→ **Work order**
Omitting all images, set down every line below exactly as it appears.

(Raw data Opens)

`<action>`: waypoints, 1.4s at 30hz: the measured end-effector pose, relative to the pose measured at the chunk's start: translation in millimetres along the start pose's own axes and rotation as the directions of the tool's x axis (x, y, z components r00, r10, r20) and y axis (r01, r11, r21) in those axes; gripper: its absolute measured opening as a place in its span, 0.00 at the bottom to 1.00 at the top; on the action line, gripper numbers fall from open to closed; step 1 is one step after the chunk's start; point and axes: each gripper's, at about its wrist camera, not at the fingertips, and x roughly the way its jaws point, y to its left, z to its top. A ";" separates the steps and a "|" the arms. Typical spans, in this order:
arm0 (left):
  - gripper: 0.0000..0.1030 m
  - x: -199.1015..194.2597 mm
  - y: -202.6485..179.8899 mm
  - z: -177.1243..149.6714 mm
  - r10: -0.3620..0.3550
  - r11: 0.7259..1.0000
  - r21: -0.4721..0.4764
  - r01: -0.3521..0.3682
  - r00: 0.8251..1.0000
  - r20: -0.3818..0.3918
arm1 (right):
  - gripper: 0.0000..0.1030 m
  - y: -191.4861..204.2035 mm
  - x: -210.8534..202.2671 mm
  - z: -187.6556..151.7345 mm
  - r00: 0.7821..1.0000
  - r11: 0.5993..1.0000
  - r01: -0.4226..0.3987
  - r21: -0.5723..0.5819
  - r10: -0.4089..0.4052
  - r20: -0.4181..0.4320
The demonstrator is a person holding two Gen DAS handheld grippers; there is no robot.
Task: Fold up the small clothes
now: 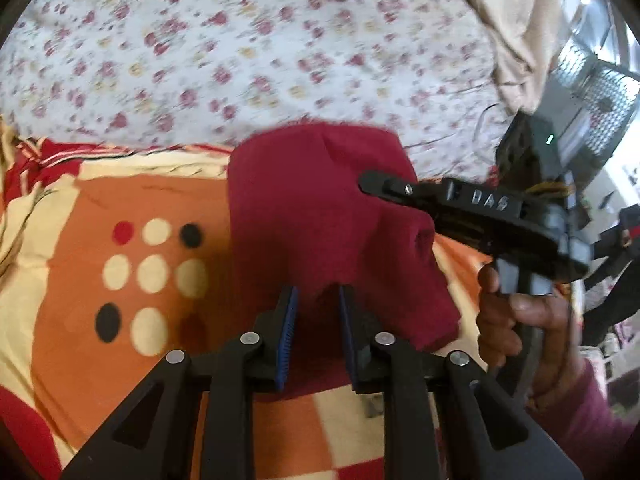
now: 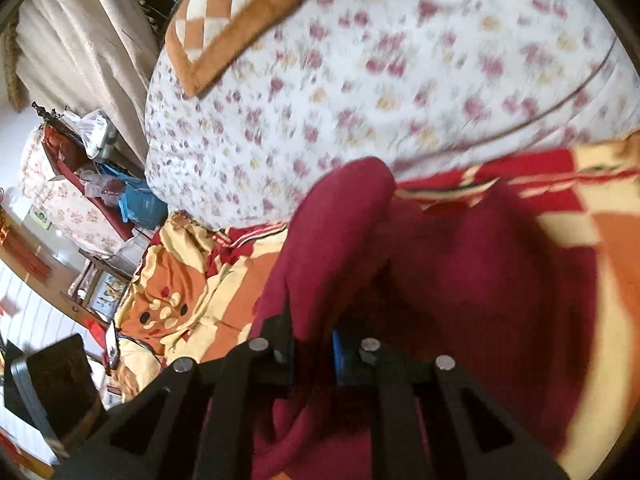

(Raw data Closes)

→ **Your response**
`<action>`: waypoints, 1.4s at 30hz: the measured end-effector pose, relative to the pose measured at the chunk's start: translation in millimetres along the start pose's own axes and rotation as the directions of the tool's x axis (x, y, z components r00, r10, r20) and y axis (r01, r11, r21) in those axes; gripper: its absolute measured opening as a place in its span, 0.00 at the bottom to 1.00 at the top; on the action line, gripper numbers fall from open to closed; step 1 is one step after the chunk's start; point and axes: each gripper's, at about its wrist camera, not at the fingertips, and x roughly the way its jaws point, y to its left, z to its top. A ";" separates the steps and a "|" the arms. Typical spans, in this order:
arm0 (left):
  - gripper: 0.0000..0.1030 m
  - x: -199.1015..194.2597 mm
  - y: -202.6485..179.8899 mm
  - z: -177.1243..149.6714 mm
  - r10: -0.3620..0.3550
  - r11: 0.7259..1.0000
  - r21: -0.4721..0.4764
  - r01: -0.3521..0.3682
  - r00: 0.8251..1.0000
  - r20: -0.3818..0.3918
arm1 (right):
  - gripper: 0.0000..0.1030 m
  - y: -191.4861..204.2035 mm
  - x: -210.8534..202.2671 mm
  - z: -187.6556..151.7345 mm
  - r00: 0.7821..1.0000
  - r11: 0.5993..1.0000
  - r01: -0.4226..0.3987
  - r21: -0.5723..0.5819
  - r10: -0.4089..0.4052
  - r20: -0.4181..0.4320
The demonstrator is a person holding two Gen DAS handheld grippers; there is no robot.
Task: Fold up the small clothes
now: 
now: 

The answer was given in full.